Le Dr Audet-Lapointe n'en revient pas que le Ministère se donne jusqu'à 2010 pour mener à bien le registre québécois du cancer. Ce document renfermerait des données capitales sur les types de cancer et leurs stades d'évolution ainsi que des statistiques qui permettraient aux professionnels de mieux faire progresser la recherche et les soins oncologiques.
«Pourquoi attend-on aussi longtemps? se demande le Dr Audet-Lappointe. On a toutes les données. Il faut procéder dès maintenant.»
L'annonce de Philippe Couillard au sujet de l'Avastin fait suite à celle de l'implantation d'un programme de lutte contre le virus du papillome humain au moyen d'un nouveau vaccin offert aux filles.
Elle suit également un investissement de 75 millionsde dollars en cinq ans qui contribuera à créer le registre québécois du cancer, à renforcer des équipes interdisciplinaires en oncologie et en soins palliatifs et à augmenter le nombre d'infirmières pivots en oncologie, dont le nombre passera de 167 à près de 300. Le ministère de la Santé prévoit aussi implanter dans chaque région un programme de lutte contre le cancer.

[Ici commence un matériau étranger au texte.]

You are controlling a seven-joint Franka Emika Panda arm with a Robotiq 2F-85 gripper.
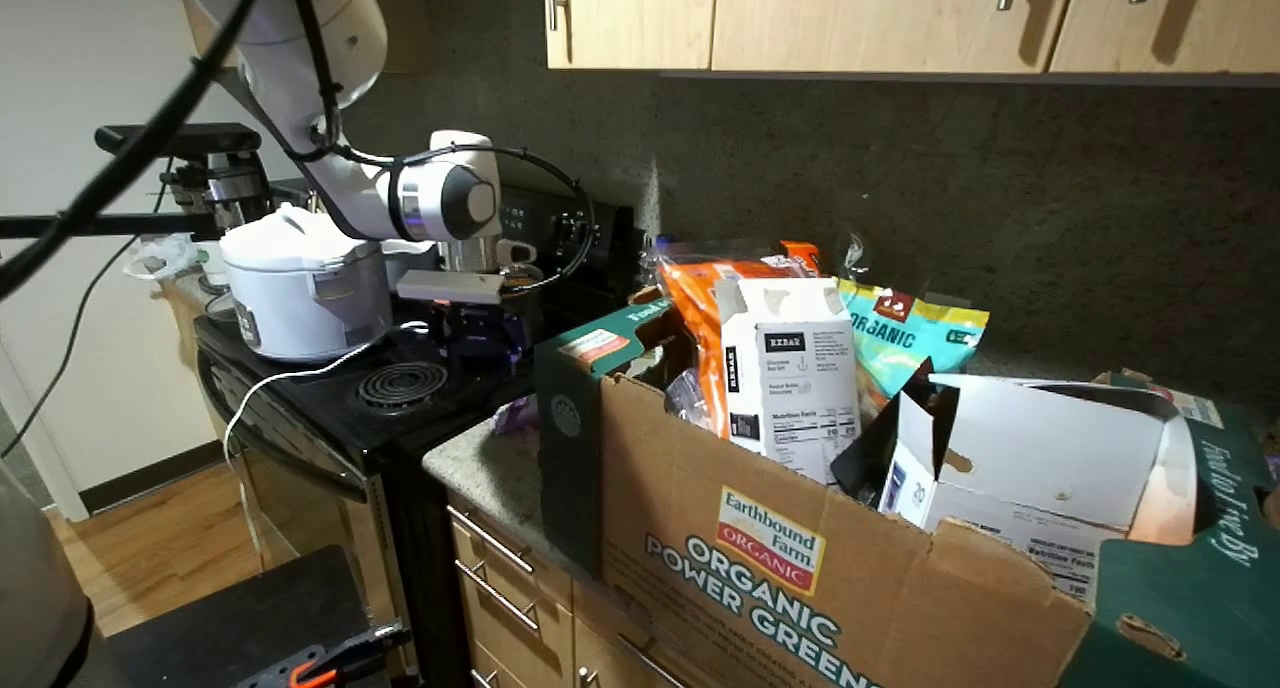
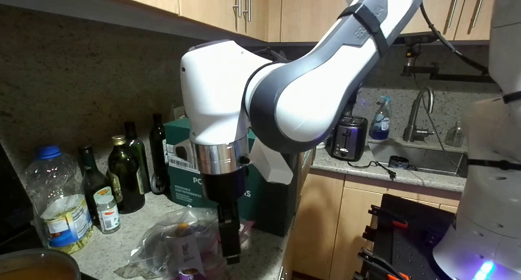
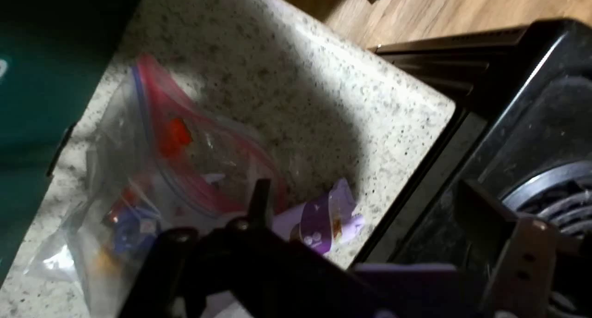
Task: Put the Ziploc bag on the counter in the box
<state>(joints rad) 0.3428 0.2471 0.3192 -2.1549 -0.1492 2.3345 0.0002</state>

Hier, aux états généraux, plusieurs qualifiaient ces sommes d'insuffisantes. «C'est bien trop peu, s'exclame le Dr Audet-Lapointe. Ce n'est pas en disant qu'on va augmenter les infirmières pivots qu'on va régler la situation.»

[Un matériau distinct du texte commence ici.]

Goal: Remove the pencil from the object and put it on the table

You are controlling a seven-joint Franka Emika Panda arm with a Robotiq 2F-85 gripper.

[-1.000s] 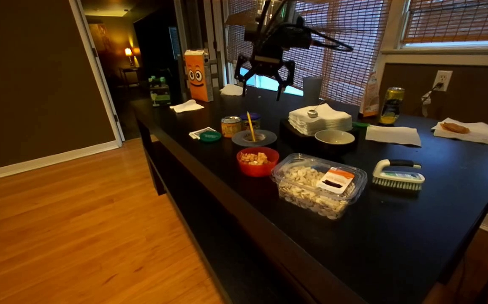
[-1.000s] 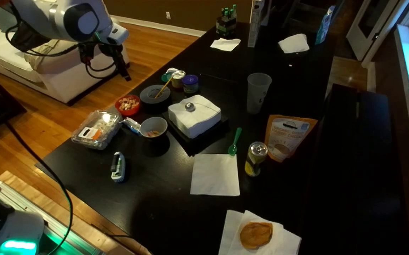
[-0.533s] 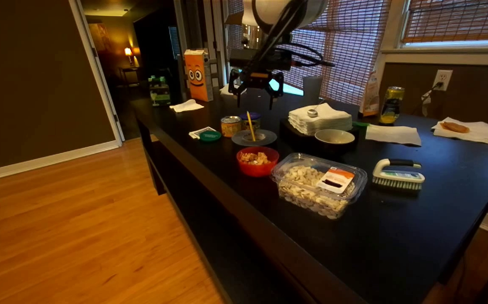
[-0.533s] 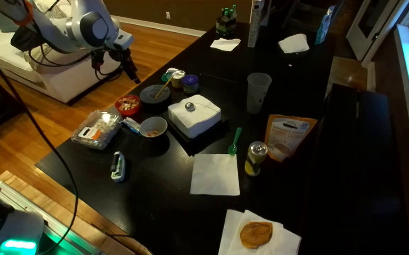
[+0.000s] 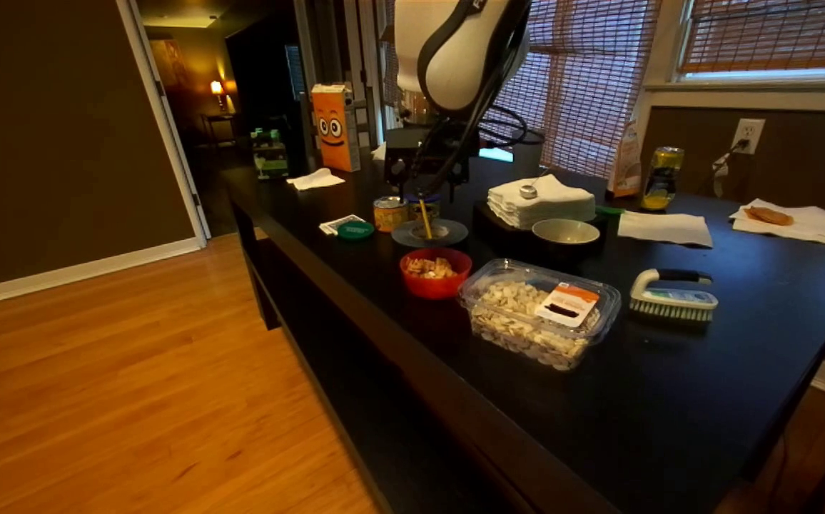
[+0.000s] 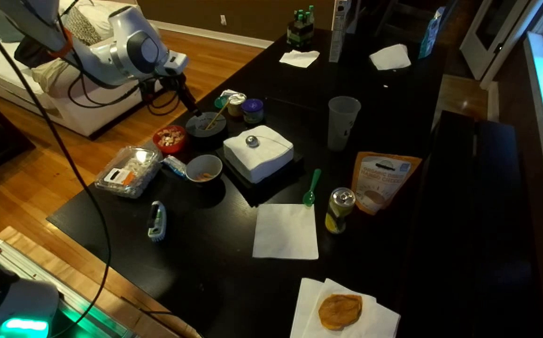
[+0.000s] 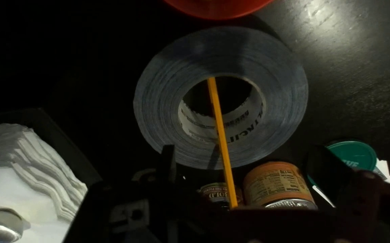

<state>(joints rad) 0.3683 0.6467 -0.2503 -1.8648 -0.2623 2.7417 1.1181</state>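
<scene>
Wooden floor [image 5: 155, 400] fills the lower left of an exterior view, the long black table [image 5: 641, 428] its middle and right. The robot arm [image 5: 455, 71] hangs at top centre, a stack of white napkins [image 5: 544, 205] to its right. In the wrist view the gripper [image 7: 242, 150], low in the frame, has its jaws well apart and holds nothing. Near the centre lies a roll of tape [image 7: 161, 101], the slim yellow pencil [image 7: 222, 141] leaning in its hole, its upper end between the jaws as seen there, though depth is hard to judge. This looks like the approach; the next move should centre the jaws, close and lift the pencil clear of the roll.
</scene>
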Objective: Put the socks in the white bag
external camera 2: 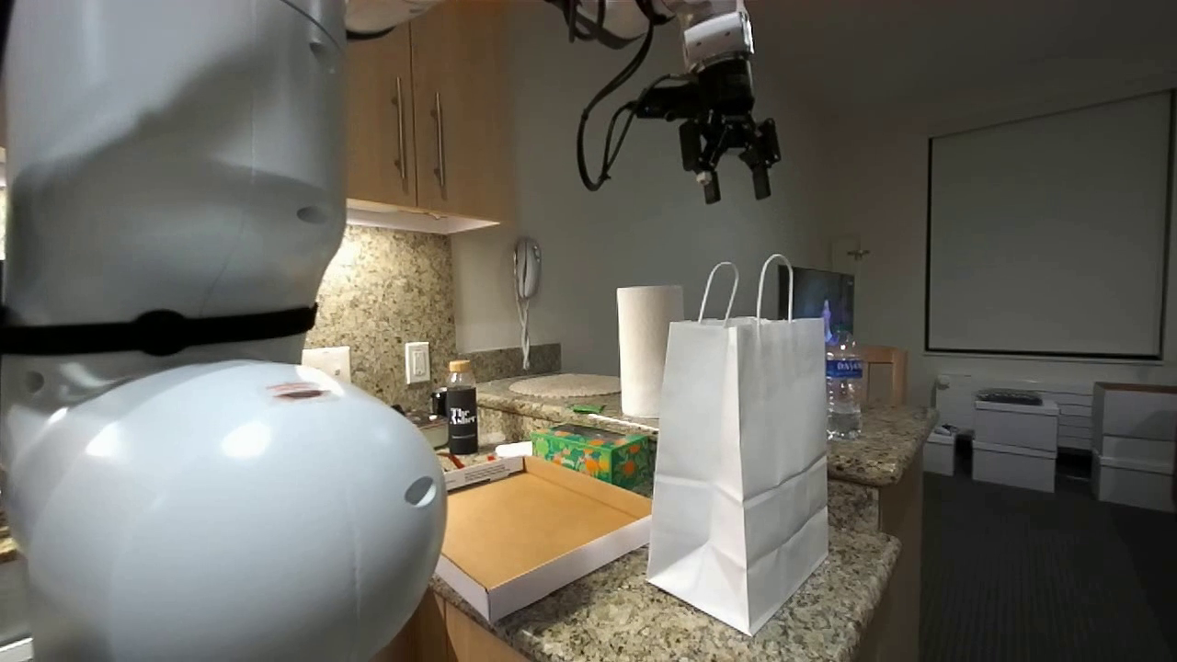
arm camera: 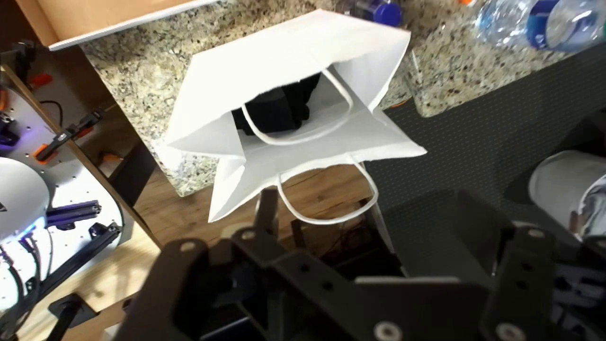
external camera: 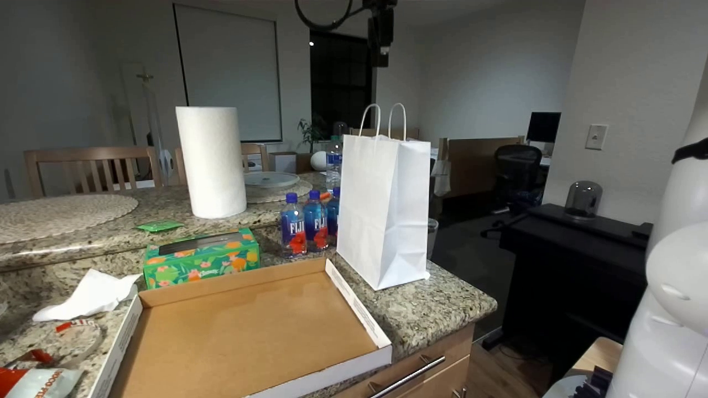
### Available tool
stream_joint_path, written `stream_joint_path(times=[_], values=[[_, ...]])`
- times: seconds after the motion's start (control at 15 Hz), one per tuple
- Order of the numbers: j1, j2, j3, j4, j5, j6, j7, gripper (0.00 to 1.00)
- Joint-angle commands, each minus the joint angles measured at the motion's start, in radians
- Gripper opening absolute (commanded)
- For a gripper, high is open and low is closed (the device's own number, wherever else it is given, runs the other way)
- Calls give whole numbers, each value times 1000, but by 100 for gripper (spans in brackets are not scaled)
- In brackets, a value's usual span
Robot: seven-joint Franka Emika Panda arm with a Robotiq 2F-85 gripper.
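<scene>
In an exterior view, grey wall [external camera 2: 570, 267] stands behind pincer [external camera 2: 737, 191], wooden cabinets [external camera 2: 474, 110] left of it, dark floor [external camera 2: 1021, 579] below.

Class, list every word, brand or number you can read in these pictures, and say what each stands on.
"FIJI": two blue-capped bottles
"The Asher": dark bottle
"Kleenex": green tissue box, small script
"DAS", rest unclear: clear bottle
Too small or blurred: print on the cardboard tray and red-and-white packet.
None seen: white bag.

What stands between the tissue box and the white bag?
In an exterior view, three blue-capped bottles stand between the tissue box and white bag.
</scene>
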Motion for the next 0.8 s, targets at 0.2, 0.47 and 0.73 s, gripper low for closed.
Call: stream_joint_path(times=[0.2,0.47,0.73], values=[[97,-25,93,155,9,-101,-182,100],[149,13,138,219,40,-128,-292,100],[171,33,159,232,71,-144,-442,100]])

Philippe Couillard défend les actions de son ministère. «Depuis 2003, on a injecté 200 millions dans le domaine du cancer. C'est un sommet. Je lance le défi à quiconque de vérifier cela. Il n'y a pas un gouvernement qui a aussi bien soutenu la lutte contre le cancer.»
Les états généraux de la lutte contre le cancer rassemblaient des experts et de nombreux observateurs pour des ateliers et des tables rondes. Le fruit de leurs discussions sera publié dans quelques semaines.
«On prend l'engagement de travailler avec le gouvernement, dit le Dr Audet-Lapointe. Il a fait part de son échéancier. Nous, on dit maintenant qu'on va surveiller cela de très près.»